• **Activity**:
Pull every line containing "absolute" out of the listing below.

(Data extracts)

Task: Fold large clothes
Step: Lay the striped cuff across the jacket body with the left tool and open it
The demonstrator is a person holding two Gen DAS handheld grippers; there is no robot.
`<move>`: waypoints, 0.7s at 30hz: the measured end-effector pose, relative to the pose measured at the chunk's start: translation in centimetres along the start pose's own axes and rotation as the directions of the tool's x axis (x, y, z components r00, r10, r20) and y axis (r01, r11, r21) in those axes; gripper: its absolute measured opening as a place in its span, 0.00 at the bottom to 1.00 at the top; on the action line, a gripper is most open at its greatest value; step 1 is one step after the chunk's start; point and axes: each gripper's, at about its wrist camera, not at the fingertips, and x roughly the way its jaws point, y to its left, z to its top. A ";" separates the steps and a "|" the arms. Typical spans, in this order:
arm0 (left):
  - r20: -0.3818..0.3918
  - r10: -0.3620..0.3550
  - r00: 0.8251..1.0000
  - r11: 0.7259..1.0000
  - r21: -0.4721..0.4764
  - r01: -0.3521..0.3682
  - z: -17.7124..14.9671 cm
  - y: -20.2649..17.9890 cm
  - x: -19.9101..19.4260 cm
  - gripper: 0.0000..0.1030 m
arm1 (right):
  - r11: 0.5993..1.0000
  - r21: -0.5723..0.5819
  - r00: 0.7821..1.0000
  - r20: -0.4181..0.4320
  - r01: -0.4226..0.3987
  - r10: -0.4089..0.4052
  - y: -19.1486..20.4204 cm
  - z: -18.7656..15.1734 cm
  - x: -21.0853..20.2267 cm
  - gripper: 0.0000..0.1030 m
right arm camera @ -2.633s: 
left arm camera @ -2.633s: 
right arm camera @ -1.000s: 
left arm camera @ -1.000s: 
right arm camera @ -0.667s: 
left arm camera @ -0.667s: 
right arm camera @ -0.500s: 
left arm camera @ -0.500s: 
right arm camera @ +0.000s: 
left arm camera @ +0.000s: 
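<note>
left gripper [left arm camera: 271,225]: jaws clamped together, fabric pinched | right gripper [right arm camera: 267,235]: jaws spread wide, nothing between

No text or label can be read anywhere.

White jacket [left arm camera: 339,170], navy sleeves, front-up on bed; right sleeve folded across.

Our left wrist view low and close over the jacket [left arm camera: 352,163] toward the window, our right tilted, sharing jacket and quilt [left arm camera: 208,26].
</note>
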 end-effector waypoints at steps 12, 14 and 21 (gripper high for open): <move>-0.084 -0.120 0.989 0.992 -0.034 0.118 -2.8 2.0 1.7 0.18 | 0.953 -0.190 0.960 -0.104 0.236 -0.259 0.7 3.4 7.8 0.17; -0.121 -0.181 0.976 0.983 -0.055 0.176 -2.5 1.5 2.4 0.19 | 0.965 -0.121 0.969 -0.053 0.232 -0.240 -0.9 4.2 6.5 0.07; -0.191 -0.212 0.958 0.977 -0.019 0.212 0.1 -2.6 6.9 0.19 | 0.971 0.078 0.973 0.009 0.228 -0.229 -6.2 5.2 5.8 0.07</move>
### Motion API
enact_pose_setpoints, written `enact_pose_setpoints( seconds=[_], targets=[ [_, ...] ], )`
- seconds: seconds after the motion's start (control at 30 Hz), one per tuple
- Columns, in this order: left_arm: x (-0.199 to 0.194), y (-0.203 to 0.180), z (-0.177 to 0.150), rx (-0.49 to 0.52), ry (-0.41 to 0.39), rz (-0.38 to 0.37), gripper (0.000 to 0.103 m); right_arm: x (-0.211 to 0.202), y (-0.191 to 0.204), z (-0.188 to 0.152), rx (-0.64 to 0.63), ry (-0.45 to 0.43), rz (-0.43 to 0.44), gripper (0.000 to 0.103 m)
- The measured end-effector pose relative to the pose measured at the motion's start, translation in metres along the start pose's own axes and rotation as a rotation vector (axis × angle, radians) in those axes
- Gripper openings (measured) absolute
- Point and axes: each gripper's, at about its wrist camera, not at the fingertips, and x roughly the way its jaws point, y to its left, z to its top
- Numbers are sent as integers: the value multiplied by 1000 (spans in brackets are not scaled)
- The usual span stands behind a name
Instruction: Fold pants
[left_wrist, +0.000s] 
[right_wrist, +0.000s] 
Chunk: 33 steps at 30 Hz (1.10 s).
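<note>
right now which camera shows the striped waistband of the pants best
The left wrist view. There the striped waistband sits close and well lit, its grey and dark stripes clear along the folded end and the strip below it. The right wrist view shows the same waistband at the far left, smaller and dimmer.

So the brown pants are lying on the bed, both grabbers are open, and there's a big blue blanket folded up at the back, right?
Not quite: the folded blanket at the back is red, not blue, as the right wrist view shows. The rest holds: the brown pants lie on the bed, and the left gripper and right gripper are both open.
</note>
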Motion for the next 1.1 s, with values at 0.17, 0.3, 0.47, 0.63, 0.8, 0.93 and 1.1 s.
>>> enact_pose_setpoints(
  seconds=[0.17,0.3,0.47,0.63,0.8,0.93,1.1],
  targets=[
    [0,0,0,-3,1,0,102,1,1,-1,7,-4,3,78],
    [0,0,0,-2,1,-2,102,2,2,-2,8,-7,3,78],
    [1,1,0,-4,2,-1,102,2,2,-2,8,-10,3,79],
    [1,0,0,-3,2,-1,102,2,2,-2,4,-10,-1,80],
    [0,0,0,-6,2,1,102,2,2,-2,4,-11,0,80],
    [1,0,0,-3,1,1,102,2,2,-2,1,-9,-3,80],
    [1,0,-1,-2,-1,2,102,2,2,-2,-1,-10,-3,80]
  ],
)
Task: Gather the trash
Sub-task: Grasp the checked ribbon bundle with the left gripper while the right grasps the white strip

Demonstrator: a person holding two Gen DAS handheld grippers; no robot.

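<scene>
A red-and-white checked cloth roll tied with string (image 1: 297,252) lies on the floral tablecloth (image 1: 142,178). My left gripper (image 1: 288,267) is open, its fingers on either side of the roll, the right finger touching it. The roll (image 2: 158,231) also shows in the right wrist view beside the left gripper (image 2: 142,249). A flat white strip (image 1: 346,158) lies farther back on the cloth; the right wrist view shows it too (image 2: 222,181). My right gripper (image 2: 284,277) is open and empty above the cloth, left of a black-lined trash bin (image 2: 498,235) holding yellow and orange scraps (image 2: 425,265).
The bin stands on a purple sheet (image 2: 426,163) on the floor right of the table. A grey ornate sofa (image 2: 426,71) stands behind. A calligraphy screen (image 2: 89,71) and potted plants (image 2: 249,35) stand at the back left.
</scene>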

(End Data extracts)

• **Answer**:
`<move>`: waypoints, 0.7s at 30hz: the measured end-effector pose, relative to the pose measured at the chunk's start: translation in centimetres along the start pose's own axes and rotation as the directions of the tool's x axis (x, y, z components r00, r10, r20) and y axis (r01, r11, r21) in those axes; gripper: its absolute measured opening as a place in its span, 0.00 at the bottom to 1.00 at the top; on the action line, a gripper is most open at its greatest value; step 1 is one step after the chunk's start; point and axes: each gripper's, at about its wrist camera, not at the fingertips, and x roughly the way its jaws point, y to its left, z to its top. A ";" separates the steps and a "|" the arms. Typical spans, in this order:
- Gripper openings (measured) absolute

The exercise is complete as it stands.